(Dataset records)
#####
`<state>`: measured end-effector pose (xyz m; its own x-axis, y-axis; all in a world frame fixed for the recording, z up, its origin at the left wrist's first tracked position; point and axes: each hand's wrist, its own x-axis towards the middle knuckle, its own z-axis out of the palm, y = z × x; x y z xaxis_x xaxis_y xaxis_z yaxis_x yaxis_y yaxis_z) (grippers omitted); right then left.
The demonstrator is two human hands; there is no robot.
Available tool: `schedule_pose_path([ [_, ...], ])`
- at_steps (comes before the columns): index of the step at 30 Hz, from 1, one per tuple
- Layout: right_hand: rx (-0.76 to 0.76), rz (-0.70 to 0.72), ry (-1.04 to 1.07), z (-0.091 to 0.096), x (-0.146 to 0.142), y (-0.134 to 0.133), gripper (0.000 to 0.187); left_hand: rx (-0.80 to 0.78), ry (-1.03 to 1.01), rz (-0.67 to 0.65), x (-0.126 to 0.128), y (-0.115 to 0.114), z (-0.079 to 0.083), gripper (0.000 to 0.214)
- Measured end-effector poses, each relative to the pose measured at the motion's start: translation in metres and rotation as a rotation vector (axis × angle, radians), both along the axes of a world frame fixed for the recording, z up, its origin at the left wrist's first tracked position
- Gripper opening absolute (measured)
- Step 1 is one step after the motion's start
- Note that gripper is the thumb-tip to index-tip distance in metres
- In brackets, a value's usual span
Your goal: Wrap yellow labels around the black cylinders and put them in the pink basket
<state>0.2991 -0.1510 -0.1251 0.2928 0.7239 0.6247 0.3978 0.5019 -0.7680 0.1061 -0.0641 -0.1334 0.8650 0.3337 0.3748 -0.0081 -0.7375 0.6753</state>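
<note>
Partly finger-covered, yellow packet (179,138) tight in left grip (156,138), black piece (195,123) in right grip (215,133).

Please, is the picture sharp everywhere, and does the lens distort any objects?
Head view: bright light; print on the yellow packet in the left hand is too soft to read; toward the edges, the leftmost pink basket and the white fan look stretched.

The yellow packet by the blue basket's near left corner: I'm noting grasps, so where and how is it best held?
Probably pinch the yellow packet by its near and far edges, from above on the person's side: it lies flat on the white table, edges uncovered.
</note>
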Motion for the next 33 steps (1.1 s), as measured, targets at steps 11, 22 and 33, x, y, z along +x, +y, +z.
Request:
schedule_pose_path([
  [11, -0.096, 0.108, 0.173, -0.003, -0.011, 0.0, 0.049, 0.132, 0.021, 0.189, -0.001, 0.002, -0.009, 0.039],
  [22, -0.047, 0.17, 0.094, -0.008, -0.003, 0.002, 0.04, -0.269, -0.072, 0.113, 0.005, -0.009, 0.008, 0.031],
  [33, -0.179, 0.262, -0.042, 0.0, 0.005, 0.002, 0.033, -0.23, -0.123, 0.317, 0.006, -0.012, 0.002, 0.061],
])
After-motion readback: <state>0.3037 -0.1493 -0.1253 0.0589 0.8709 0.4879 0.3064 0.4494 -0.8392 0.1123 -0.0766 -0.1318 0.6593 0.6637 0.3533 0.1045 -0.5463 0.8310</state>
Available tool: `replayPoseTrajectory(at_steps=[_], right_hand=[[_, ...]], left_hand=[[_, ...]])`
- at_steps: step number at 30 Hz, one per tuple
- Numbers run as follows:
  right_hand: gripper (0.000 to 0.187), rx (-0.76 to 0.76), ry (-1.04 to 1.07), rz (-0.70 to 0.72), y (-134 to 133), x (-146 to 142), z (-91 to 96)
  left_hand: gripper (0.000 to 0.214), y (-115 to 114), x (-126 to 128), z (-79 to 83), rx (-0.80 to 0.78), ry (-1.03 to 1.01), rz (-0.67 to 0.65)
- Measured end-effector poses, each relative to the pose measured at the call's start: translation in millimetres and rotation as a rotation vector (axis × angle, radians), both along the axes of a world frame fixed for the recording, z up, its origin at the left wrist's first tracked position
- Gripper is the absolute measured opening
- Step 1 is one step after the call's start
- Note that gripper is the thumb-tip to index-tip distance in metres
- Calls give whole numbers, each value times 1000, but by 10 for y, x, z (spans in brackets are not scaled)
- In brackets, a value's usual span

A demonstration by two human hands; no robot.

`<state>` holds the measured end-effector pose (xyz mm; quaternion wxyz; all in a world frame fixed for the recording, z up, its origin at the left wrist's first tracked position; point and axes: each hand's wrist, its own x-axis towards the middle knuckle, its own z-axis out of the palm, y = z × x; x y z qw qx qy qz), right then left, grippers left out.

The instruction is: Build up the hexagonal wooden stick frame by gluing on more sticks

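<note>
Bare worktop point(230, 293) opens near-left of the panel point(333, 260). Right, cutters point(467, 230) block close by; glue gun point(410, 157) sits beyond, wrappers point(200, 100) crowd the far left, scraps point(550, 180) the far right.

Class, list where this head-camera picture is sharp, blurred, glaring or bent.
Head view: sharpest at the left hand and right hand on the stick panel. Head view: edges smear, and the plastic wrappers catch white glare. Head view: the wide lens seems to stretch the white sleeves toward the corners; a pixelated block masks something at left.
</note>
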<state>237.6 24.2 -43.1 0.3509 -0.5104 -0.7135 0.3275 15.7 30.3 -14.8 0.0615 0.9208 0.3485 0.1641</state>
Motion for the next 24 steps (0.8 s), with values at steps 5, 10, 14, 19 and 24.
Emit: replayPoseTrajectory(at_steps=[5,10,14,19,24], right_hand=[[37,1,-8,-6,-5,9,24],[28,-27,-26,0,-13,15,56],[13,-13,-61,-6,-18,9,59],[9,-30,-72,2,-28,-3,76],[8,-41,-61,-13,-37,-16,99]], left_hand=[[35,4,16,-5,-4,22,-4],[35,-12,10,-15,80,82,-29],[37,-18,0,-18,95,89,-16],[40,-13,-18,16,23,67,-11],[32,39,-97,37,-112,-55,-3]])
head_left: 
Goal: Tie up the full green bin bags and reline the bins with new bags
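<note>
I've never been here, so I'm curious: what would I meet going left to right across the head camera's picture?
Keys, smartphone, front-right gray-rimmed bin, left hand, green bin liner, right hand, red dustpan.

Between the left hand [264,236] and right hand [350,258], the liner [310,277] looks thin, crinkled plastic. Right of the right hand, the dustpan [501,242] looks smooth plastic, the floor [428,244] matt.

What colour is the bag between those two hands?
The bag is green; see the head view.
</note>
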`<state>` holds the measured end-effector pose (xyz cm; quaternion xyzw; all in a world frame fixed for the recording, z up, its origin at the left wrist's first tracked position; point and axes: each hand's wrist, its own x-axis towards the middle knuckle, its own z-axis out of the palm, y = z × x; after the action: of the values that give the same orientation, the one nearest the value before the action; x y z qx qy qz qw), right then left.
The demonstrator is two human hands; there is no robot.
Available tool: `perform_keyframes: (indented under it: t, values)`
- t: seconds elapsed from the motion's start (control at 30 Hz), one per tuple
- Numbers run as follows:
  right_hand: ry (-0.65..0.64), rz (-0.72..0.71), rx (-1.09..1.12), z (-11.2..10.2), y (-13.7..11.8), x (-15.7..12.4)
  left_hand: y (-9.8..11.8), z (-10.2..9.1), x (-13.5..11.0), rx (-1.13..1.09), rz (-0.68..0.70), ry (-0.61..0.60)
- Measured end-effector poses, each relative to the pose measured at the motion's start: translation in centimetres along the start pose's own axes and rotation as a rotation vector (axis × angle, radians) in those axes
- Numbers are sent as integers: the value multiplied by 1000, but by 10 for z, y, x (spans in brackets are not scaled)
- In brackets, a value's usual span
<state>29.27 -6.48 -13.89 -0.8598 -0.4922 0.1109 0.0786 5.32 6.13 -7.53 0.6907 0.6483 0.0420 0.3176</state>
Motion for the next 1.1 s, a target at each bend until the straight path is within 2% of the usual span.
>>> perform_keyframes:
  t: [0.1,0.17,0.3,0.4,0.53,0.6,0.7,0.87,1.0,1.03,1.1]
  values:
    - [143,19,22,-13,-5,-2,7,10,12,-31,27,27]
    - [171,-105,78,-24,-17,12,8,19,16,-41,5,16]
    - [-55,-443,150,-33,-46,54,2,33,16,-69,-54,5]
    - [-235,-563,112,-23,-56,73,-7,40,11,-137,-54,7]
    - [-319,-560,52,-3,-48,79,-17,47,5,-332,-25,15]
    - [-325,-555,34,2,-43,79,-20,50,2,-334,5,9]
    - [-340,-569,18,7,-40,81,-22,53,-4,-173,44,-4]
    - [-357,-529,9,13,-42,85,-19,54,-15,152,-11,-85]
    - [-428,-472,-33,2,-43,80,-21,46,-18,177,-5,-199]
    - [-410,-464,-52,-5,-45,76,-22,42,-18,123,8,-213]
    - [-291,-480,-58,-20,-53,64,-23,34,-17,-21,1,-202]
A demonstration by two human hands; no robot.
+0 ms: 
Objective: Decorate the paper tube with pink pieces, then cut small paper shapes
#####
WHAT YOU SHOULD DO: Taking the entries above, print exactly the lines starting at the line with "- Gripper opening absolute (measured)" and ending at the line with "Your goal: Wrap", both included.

REPLY TO THE TASK:
- Gripper opening absolute (measured)
- Step 1 is one step after the motion's start
- Note that gripper is the thumb-tip to index-tip distance in metres
- In brackets, a value's usual span
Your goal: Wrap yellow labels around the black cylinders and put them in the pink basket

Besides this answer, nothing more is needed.